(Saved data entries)
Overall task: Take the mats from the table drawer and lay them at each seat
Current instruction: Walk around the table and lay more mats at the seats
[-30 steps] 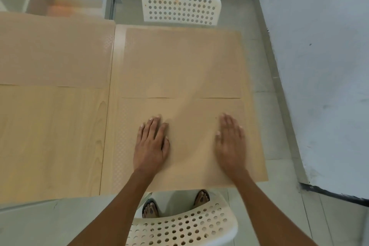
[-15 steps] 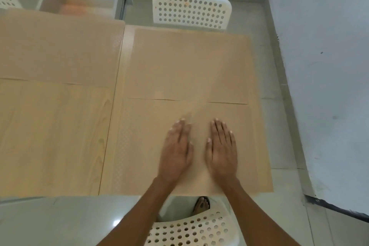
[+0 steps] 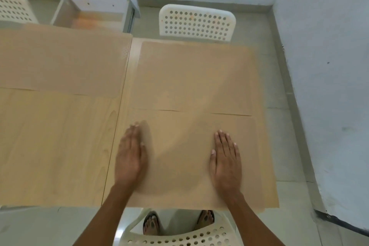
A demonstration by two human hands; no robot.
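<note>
Three mats lie on the table [image 3: 56,146]: near mat [image 3: 183,158], far mat [image 3: 193,76], far-left mat [image 3: 60,62]. Three white chairs, with the open drawer [image 3: 93,14] past the table's far edge. Left hand [image 3: 130,158] and right hand [image 3: 226,161] press flat, fingers straight, on the near mat, wider apart than half a second ago.

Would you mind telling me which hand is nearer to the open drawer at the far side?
The left hand. It lies flat on the near mat's left edge, below the drawer; the right hand lies further right.
</note>
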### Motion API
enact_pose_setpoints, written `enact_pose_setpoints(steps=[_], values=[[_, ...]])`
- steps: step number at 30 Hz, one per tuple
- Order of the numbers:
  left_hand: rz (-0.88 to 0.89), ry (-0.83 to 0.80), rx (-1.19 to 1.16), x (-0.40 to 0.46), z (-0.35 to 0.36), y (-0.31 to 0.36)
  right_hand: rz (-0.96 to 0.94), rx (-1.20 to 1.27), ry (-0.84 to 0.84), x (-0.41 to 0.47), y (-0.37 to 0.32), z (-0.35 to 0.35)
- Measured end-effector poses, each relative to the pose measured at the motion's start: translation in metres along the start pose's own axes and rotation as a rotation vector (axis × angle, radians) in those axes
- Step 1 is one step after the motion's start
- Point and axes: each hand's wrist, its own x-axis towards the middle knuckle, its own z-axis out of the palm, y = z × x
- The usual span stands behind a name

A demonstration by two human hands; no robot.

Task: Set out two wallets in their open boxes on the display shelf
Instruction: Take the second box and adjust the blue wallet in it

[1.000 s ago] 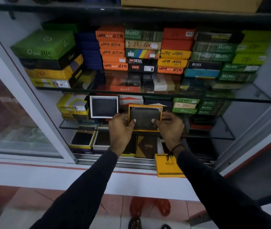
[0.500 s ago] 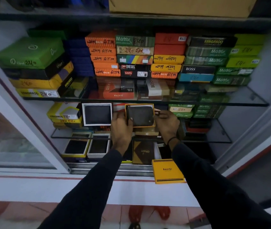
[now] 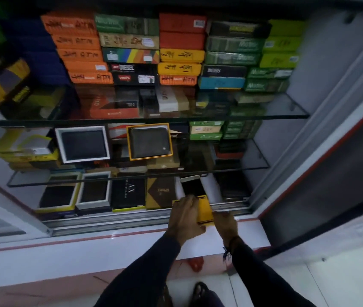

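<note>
Both hands have dropped away from the orange-rimmed box [image 3: 150, 141], which now stands propped on the middle glass shelf [image 3: 253, 168] at frame centre, dark wallet [image 3: 148, 142] inside, beside a white-rimmed box [image 3: 83, 144]. My left hand [image 3: 183, 214] lies on the yellow lid [image 3: 204, 210] at the cabinet's lower edge, fingers curled on it; my right hand [image 3: 224, 222] is just beside, fingers loosely apart, gripping nothing I can see. I judge the lid light, stiff card, best pinched by its edges.

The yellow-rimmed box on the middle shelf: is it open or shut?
Open. The yellow-rimmed box has no lid on it, and a dark wallet lies in plain sight inside its rim. It leans propped up, facing outward.
</note>
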Motion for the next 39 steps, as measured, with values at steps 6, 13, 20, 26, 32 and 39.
enact_pose_setpoints(steps=[6,13,20,26,32,39], values=[[0.007,-0.144,0.182,0.038,0.011,0.02,0.24,0.296,-0.307,0.009,0.005,-0.019],[0.044,-0.079,-0.049,0.026,-0.029,0.001,0.234,0.31,-0.255,0.019,0.0,-0.009],[-0.084,0.028,-0.384,-0.023,-0.064,-0.067,0.033,-0.064,-0.038,0.025,0.0,0.0],[-0.323,0.063,-0.374,-0.069,-0.059,-0.114,-0.14,-0.145,0.039,0.01,-0.01,0.01],[-0.485,0.146,-0.38,-0.087,-0.05,-0.121,-0.4,-0.308,0.055,-0.004,-0.029,0.019],[-0.422,0.052,-0.51,-0.087,-0.032,-0.13,-0.493,-0.434,0.026,-0.013,-0.047,0.034]])
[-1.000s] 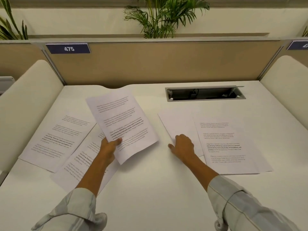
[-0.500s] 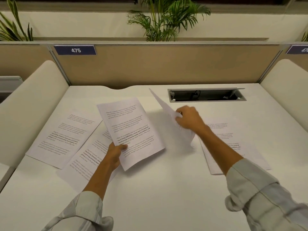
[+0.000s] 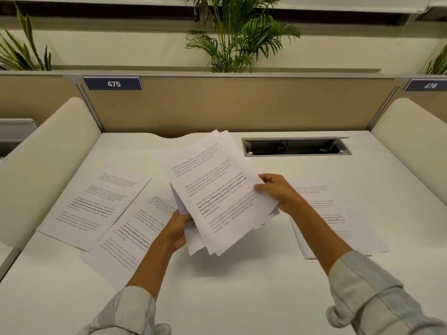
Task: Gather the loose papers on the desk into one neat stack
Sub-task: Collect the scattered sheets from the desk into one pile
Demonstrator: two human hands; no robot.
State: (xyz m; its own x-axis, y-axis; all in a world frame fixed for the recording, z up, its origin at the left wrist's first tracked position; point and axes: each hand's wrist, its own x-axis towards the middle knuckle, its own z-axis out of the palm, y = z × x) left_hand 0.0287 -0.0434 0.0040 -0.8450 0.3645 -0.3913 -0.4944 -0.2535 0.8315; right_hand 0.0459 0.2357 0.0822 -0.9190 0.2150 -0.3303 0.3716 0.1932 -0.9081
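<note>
Both hands have a grip on the uneven bundle of papers (image 3: 212, 189) above the counter (image 3: 229, 286): left hand (image 3: 177, 229) curled round the bottom edge, right hand (image 3: 278, 189) pinching the side.

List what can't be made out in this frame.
- Sheet count in the held bundle, head view: sheets overlap.
- Left hand fingers: behind the bundle.
- Printed text on the desk sheets: too small, blurred.
- Right-side papers: partly covered by the right hand and forearm.

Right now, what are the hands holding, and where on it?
Both hold the bundle of papers: left hand at its lower left edge, right hand at its right edge.
</note>
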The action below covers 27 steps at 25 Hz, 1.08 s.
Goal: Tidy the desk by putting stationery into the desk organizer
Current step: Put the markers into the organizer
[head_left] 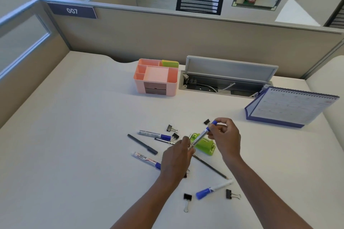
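A pink desk organizer (173,82) stands at the back of the white desk, with green sticky notes (170,63) in a rear compartment. Above the desk's middle, both hands hold one blue-capped marker (202,135): my left hand (176,158) grips its lower end, my right hand (226,138) pinches the capped end. Beneath them lies a green stapler (206,145). Scattered around are three more blue-capped markers (154,134) (147,160) (212,189), a dark pen (142,144), a pencil (210,167) and several black binder clips (187,200).
An open cable tray (225,83) with a raised lid sits right of the organizer. A blue desk calendar (290,108) stands at the right. Beige partition walls close the desk at the back and left.
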Each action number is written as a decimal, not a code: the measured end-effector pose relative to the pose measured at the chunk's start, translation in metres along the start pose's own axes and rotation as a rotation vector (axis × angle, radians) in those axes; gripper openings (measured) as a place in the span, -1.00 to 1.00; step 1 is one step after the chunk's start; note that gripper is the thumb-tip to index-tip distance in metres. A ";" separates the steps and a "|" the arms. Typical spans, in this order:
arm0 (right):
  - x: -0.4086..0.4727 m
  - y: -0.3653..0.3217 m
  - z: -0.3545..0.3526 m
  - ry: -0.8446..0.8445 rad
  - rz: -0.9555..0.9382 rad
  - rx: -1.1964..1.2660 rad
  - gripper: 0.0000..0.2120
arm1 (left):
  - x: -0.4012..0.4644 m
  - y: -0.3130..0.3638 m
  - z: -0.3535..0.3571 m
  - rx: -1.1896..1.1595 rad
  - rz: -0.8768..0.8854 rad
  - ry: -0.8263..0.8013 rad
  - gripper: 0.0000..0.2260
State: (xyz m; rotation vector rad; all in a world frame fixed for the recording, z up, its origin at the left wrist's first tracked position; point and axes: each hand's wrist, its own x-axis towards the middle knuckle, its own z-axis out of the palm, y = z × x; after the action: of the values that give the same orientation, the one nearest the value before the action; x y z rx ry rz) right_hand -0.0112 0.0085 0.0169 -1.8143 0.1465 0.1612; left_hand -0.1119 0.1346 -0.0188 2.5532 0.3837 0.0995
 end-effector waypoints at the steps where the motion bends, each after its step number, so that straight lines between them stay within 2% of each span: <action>1: 0.008 -0.006 0.009 0.004 -0.019 0.004 -0.86 | 0.012 -0.007 -0.008 0.003 0.007 0.012 -0.82; 5: 0.041 -0.034 0.045 0.033 -0.112 -0.004 -0.86 | 0.062 -0.033 -0.038 0.010 0.045 0.117 -0.83; 10: 0.093 -0.077 0.089 0.044 -0.287 -0.041 -0.86 | 0.134 -0.073 -0.064 0.113 0.080 0.260 -0.58; 14: 0.139 -0.121 0.132 0.054 -0.478 -0.106 -0.89 | 0.182 -0.108 -0.074 0.177 0.022 0.166 -0.39; 20: 0.191 -0.162 0.205 -0.023 -0.677 -0.200 -0.87 | 0.207 -0.125 -0.077 0.159 0.017 0.124 -0.36; 27: 0.239 -0.149 0.262 -0.132 -0.628 -0.397 -0.86 | 0.212 -0.136 -0.070 0.098 0.005 0.087 -0.39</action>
State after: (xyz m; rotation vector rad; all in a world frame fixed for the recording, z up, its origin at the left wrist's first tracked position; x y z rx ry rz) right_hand 0.2426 0.2954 0.0503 -2.1454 -0.5837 -0.1474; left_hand 0.0463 0.3426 -0.0339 2.6533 0.4247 0.1993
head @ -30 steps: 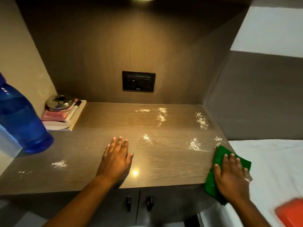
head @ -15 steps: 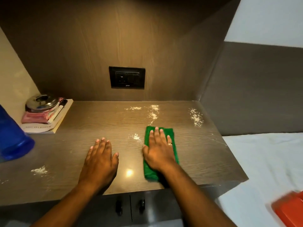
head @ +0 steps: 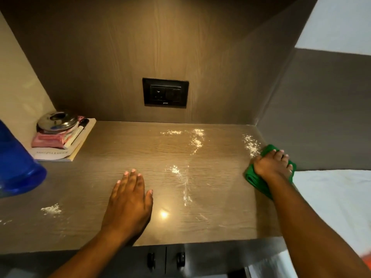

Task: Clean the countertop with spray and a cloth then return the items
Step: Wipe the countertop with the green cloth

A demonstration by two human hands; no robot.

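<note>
The brown wood-grain countertop [head: 124, 157] carries white powder patches at the back middle, back right, centre and front left. My right hand [head: 272, 164] presses down on a folded green cloth [head: 255, 182] at the counter's right edge, just in front of the back-right powder patch. My left hand [head: 128, 199] lies flat, palm down, on the counter near the front middle, holding nothing. A blue bottle [head: 18, 167] stands at the far left edge, partly cut off by the frame.
In the back left corner a steel lid [head: 57, 120] rests on a pink packet, a marker and a booklet [head: 58, 155]. A black socket plate [head: 165, 95] is on the back wall. Cabinet doors with knobs [head: 166, 259] are below. White bedding [head: 337, 197] lies to the right.
My right hand has swept the green cloth from the counter's centre to its right edge. Smeared streaks now run through the centre powder. My left hand has stayed put.
</note>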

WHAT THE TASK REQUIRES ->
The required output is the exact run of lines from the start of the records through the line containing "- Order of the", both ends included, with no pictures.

RESULT BELOW ->
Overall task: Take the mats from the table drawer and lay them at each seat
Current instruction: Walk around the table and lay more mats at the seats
[-30 steps] 
[-15 steps] 
[+0 steps] 
A demonstration by two human hands; no robot.
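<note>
Three mats lie on the table [image 3: 56,146]: near mat [image 3: 183,158], far mat [image 3: 193,76], far-left mat [image 3: 60,62]. Three white chairs, with the open drawer [image 3: 93,14] past the table's far edge. Left hand [image 3: 130,158] and right hand [image 3: 226,161] press flat, fingers straight, on the near mat, wider apart than half a second ago.

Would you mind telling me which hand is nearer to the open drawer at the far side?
The left hand. It lies flat on the near mat's left edge, below the drawer; the right hand lies further right.
</note>
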### Motion API
enact_pose_setpoints, written `enact_pose_setpoints(steps=[_], values=[[_, ...]])`
- steps: step number at 30 Hz, one per tuple
- Order of the numbers:

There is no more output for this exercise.